We selected two of the dynamic soft biomorphic prototypes, Gray Tube and Green Oval, to use for the study. We considered these the most appropriate designs for physical handling, holding in the hands, and bodily contact as they are three-dimensional forms capable of supporting their own weight without buckling and are compact and coherent morphologies. In addition, we designed two new simplified geometric versions of the selected prototypes, Geometric Tube and Geometric Oval (see Fig. 3). We chose a simplified geometric design with monochrome coloring for these prototypes, as a contrasting alternative to the biomorphic aesthetic of the original prototypes. The geometric prototypes were made from the same materials and have the same overall shapes, sizes, colors, and movements as the two soft biomorphic robotic prototypes on which they are based, but lack the intricate details, surface textures, and polychromatic coloring of the biomorphic designs.
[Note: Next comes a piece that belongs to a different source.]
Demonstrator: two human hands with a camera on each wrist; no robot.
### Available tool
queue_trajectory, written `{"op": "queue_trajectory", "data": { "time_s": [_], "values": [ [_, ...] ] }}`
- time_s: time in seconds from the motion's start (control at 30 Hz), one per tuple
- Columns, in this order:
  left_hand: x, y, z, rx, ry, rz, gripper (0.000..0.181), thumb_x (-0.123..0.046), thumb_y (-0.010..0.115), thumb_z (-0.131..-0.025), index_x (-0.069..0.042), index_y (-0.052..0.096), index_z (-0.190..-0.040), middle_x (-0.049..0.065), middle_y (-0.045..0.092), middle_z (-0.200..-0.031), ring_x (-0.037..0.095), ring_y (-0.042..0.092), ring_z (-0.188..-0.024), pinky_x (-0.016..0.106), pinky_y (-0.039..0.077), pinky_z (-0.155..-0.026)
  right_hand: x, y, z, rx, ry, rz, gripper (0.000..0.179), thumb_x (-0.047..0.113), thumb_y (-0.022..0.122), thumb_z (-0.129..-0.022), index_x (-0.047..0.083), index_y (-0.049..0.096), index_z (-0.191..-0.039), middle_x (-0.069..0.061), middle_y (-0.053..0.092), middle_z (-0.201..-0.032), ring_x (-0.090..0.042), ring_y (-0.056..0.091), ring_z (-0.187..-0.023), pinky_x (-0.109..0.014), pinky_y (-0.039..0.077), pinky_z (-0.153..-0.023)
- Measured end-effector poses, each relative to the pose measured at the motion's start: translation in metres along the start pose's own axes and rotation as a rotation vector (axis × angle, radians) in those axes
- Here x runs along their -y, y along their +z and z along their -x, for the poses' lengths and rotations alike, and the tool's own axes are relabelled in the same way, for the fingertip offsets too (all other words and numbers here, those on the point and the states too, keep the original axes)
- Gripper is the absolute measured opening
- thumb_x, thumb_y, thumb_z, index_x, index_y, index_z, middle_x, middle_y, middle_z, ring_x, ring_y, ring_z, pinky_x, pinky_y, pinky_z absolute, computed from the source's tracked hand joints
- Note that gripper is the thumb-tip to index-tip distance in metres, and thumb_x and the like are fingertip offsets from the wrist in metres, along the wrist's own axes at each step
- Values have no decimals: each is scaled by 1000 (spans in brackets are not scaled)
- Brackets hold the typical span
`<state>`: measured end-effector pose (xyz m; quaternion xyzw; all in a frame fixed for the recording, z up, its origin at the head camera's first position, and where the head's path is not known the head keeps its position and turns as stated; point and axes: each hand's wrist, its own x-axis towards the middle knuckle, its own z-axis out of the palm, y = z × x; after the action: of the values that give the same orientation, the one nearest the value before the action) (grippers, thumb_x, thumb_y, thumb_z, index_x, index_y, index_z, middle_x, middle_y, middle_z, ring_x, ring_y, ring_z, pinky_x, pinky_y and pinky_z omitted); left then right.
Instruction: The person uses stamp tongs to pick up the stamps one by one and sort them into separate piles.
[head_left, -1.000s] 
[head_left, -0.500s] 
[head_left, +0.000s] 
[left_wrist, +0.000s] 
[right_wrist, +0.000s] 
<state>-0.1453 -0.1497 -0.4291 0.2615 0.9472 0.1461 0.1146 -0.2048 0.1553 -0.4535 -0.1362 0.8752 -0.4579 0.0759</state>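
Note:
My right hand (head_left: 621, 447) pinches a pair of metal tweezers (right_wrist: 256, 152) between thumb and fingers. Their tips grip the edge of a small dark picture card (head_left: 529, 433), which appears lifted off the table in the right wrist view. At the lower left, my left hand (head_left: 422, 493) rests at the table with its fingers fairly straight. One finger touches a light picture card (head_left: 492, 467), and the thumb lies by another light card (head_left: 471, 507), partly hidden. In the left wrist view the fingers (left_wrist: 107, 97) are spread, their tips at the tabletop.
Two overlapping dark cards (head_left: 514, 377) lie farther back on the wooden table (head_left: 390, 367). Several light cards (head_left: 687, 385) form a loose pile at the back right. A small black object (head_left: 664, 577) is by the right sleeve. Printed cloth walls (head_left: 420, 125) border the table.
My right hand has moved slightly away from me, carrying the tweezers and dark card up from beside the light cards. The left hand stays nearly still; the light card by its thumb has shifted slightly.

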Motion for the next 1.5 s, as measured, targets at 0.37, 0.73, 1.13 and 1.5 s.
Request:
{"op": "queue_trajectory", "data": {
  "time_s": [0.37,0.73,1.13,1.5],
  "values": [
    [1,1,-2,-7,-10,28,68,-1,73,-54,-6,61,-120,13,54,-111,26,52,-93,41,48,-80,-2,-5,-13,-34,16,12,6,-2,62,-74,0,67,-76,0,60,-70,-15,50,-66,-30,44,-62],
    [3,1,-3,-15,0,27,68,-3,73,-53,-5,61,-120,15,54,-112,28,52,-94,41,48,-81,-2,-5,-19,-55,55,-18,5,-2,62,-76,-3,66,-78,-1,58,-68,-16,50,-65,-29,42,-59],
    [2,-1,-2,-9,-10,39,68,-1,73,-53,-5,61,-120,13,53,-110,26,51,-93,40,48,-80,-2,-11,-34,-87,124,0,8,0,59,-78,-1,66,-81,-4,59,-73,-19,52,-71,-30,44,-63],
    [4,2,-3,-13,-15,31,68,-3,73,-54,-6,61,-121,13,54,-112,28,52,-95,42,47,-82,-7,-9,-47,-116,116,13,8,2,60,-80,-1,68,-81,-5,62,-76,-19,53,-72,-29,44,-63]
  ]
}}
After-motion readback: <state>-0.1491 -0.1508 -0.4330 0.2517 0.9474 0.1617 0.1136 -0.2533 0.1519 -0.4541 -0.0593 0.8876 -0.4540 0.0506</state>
Comparing these prototypes with the biomorphic designs thus allows for assessing whether the findings in Study 1 can be considered effects of the original prototypes’ biomorphic design aesthetic.

Fig. 3
figure 3

The four soft robot prototypes. From left to right: Gray Tube, Geometric Tube, Green Oval, and Geometric Oval

We programmed a pulsing movement pattern for the prototypes, meant to resemble relaxed breathing in domestic animals (15 breaths per minute (BPM), following [102]), in which the prototypes calmly inflated and subsequently deflated. Although all prototypes used the same pulsing frequency and identical hardware for actuation, the variation in size and configuration of the air chambers resulted in different internal pressures and associated force transfers. Consequently, the prototypes with smaller air chambers (Gray Tube and Geometric Tube) exhibited pulsing experienced as more powerful compared to those with larger air chambers (Green Oval and Geometric Oval).

6.1 Hypotheses

We hypothesized that:

H1

Participants will deem the soft biomorphic prototypes more appealing than the geometric prototypes.

Following results from Study 1, we anticipated that the soft biomorphic prototypes would receive higher appeal ratings than the geometric prototypes would. This hypothesis was further motivated by the biophilia hypothesis [21] and recent research in soft robots and HRI that shows a preference for biophilic robot designs [68].

H2

Participants will deem the soft biomorphic prototypes more appropriate than the geometric prototypes for interactions intended to support well-being.

Based findings from Study 1, we expected that the soft biomorphic prototypes would be rated more appropriate for the application of improving well-being than the geometric prototypes.

H3

All included prototypes will be rated more appealing after physical interaction than at first sight.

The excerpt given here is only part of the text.